Early Detection: To find cancer when it is small, localized (has not spread beyond the primary site), and potentially curable.
Improved Treatment Success: Early-stage cancers are generally easier to treat successfully than late-stage cancers that have metastasized.
Reduced Morbidity and Mortality: Effective screening programs can lead to a decrease in illness and death from specific cancers.
Detection of Precancerous Lesions: Some screening tests can detect precancerous conditions (e.g., dysplasia), allowing for removal or treatment before cancer develops (primary prevention).
WHO Criteria for an Effective Screening Programme: The World Health Organization has established criteria that should be met for a screening program to be justifiable and effective:
The Condition:
The disease should be a major health problem.
The natural history of the disease (its progression from early to late stages) should be adequately understood.
There should be a detectable early or latent stage.
Known risk factors should be identified.
The Test:
The screening test must be safe and reliable (accurate).
It should be acceptable to the target population.
It needs to be specific (correctly identifies individuals without the disease, minimizing false positives) and sensitive (correctly identifies individuals with the disease, minimizing false negatives).
The Treatment:
There must be an effective treatment available for patients diagnosed with the disease at an early stage.
Facilities for diagnosis and treatment should be available.
The Screening Programme:
There should be evidence from randomized clinical trials that the screening program reduces morbidity (illness) and/or mortality (death) from the cancer.
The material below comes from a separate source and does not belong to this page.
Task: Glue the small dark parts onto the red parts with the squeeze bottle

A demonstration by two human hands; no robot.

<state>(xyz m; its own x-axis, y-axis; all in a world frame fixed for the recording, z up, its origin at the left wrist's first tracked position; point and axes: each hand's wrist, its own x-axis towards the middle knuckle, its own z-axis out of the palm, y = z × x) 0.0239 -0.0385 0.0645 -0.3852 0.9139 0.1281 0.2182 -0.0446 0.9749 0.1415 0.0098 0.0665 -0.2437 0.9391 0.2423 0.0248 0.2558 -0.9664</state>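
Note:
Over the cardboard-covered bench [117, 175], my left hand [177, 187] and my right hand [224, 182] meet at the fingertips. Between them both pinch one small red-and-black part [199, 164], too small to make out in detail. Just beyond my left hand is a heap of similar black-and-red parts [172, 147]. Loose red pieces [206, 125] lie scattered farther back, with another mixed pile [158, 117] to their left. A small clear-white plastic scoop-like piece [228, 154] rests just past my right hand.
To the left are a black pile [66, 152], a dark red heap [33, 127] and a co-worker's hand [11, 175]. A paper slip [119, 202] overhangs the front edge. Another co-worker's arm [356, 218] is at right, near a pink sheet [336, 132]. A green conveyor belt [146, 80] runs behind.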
The benefits of screening must outweigh the potential physical and psychological harm (e.g., anxiety from false positives, complications from follow-up procedures).
Patients must be fully informed of the potential benefits, risks, and consequences of being tested.
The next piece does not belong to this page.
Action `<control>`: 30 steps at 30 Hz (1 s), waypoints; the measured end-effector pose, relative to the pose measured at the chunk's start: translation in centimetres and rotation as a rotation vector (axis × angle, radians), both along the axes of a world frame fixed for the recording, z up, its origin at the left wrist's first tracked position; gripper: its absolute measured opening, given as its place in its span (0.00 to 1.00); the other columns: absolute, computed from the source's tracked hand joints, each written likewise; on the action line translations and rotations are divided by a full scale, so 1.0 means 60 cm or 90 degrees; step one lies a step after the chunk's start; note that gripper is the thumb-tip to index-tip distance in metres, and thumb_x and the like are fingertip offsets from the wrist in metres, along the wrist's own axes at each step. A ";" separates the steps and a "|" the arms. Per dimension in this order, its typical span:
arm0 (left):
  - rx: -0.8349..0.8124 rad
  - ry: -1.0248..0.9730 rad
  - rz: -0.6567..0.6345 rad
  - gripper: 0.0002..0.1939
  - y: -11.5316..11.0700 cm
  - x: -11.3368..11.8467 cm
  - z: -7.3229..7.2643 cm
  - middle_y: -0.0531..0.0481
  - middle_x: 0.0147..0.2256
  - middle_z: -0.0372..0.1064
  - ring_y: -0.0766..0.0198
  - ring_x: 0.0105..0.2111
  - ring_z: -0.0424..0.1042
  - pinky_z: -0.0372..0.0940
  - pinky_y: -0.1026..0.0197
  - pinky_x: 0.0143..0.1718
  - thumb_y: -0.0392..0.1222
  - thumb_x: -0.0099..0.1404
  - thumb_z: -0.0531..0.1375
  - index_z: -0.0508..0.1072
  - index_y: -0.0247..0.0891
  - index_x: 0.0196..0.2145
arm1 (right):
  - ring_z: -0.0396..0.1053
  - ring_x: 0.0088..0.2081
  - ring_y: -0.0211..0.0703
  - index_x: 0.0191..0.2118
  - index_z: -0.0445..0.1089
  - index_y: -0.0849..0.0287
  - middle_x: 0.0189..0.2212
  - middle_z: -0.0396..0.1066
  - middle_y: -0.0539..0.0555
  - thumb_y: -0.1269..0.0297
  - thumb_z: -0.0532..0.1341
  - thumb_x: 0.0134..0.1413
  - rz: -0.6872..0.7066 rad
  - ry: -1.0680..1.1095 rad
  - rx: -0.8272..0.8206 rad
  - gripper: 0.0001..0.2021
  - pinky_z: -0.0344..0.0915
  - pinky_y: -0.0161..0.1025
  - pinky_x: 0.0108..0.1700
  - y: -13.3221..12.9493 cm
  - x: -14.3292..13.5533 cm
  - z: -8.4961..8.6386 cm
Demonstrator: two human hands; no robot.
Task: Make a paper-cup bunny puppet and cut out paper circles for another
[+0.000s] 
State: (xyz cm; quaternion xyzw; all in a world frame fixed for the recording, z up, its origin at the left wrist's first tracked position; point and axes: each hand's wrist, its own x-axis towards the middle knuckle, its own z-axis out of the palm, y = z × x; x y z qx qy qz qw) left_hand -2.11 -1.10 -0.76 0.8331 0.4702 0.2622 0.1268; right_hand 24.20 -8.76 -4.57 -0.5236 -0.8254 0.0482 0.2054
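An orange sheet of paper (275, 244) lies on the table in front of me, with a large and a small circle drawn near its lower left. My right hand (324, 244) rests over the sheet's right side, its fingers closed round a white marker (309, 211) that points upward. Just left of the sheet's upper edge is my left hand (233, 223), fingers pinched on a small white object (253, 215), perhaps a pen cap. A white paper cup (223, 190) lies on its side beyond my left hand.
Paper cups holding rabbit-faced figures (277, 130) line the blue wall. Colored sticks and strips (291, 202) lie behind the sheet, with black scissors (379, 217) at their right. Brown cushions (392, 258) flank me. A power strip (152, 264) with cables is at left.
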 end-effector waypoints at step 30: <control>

The program must be economically effective and viable (cost-effective).
There should be a plan for quality assurance and continuous monitoring.
UK Cancer Screening Programmes (Examples):
Colorectal Cancer:
Test: Faecal Occult Blood Test (FOBt) or Faecal Immunochemical Test (FIT) to detect hidden blood in stool. Followed by colonoscopy if positive.
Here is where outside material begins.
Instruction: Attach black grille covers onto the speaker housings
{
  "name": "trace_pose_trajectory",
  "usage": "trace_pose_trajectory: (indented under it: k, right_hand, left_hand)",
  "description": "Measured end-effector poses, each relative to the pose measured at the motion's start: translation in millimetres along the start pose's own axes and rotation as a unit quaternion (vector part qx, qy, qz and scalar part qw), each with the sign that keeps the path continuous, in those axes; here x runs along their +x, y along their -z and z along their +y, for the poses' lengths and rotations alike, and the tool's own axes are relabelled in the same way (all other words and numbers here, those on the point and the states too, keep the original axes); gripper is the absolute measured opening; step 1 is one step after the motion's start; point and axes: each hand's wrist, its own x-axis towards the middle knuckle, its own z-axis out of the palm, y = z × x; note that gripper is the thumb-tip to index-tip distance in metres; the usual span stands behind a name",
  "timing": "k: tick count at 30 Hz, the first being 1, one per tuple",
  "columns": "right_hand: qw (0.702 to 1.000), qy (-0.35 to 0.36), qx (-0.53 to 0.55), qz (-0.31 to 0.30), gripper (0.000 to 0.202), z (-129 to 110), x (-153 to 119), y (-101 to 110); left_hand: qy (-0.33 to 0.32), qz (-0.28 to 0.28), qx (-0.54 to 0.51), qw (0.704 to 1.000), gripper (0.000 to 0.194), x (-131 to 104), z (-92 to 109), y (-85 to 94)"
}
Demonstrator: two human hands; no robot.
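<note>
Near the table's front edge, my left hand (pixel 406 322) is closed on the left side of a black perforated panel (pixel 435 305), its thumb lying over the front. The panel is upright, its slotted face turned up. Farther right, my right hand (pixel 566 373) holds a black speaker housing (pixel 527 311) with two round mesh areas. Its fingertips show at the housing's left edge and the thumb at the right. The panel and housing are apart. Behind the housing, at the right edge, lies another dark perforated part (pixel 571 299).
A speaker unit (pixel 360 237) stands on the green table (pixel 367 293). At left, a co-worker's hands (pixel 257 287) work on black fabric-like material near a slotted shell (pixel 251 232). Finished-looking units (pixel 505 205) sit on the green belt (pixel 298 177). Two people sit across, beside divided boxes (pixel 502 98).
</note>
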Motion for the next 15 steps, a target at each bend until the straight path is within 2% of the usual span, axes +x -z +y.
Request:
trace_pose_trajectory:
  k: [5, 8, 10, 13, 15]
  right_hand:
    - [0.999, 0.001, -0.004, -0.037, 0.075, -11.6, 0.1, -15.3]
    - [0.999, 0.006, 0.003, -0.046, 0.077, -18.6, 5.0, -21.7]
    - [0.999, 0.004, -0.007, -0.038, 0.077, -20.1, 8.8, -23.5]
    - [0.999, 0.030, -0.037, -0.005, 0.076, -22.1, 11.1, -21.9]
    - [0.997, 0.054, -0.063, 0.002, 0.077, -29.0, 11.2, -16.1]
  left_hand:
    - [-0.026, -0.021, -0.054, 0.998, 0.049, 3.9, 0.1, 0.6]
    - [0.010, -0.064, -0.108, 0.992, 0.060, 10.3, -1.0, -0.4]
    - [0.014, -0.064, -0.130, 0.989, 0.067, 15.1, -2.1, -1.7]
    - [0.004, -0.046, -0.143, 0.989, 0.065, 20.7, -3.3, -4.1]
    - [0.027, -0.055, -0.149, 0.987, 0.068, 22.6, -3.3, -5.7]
Target Group (NHS): Typically offered to adults aged around 55/60 to 74 years, with invitations sent every two years. Bowel scope screening (flexible sigmoidoscopy) is also offered once at age 55 in some areas.
Cervical Cancer:
Test: Primary Human Papillomavirus (HPV) testing. Samples positive for high-risk HPV are then examined by cytology (smear test/Pap test) to look for abnormal cells.
Target Group (NHS): Women/people with a cervix aged 25 to 64 years. Screening is usually every 3 years for ages 25-49 and every 5 years for ages 50-64.
Breast Cancer:
Test: Mammography (X-ray of the breasts).
Target Group (NHS): Women aged 50 to 70/71 years, invited every three years. Women over this age can request screening.
Further Reading
Cancer is a complex phenomenon that arises from both genetic and environmental factors. It involves the uncontrolled proliferation of cells due to mutations in genes regulating cell cycle and growth (Hyndman, 2016; Clark, 1995). The cancer process reprograms fundamental principles of cellular life, harnessing mechanisms of biological evolution (Grunt & Valent, 2022). Some researchers propose cancer as a fundamental principle of nature, driving evolution and life itself (Tripathy & Pradhan, 2020). Cancer cells exhibit altered metabolism, primarily relying on fermentation rather than respiration for energy production (Warburg, 1956). The development of cancer is viewed as a two-phase process: irreversible injury to cellular respiration followed by a struggle for survival (Warburg, 1956). Cancer cells may represent a de-repression of an evolutionarily conserved survival program (Vincent, 2012), potentially related to phylogenetically older life forms (Grunt & Valent, 2022). Understanding the interplay between genetic and environmental factors in carcinogenesis is crucial for reducing cancer mortality (Hyndman, 2016).